=== Section Start ===

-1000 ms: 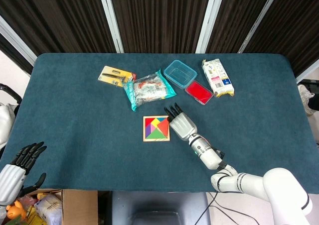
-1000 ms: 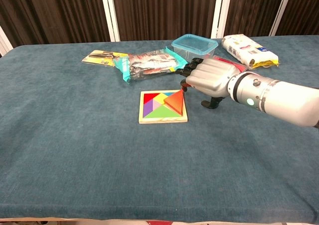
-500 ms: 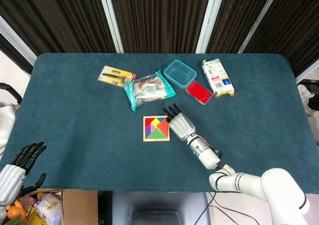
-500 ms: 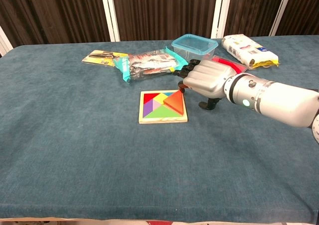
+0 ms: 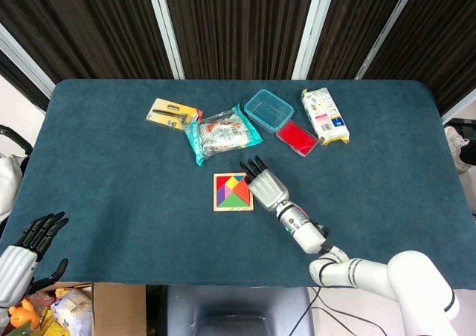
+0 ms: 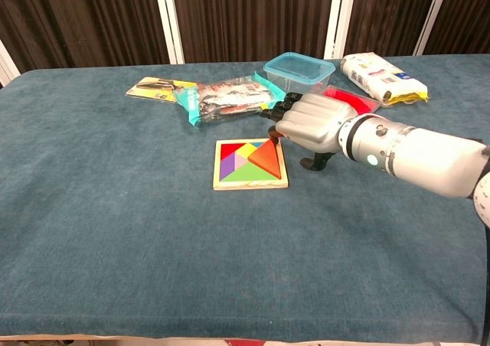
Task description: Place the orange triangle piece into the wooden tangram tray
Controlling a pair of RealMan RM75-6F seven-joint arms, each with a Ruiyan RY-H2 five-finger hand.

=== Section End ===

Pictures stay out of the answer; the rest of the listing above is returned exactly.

-1000 ms: 
-1000 ms: 
-500 ms: 
-500 ms: 
+0 ms: 
+0 ms: 
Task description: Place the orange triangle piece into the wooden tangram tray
Controlling a pair of RealMan RM75-6F seven-joint arms, each with a Ruiyan RY-H2 five-finger hand.

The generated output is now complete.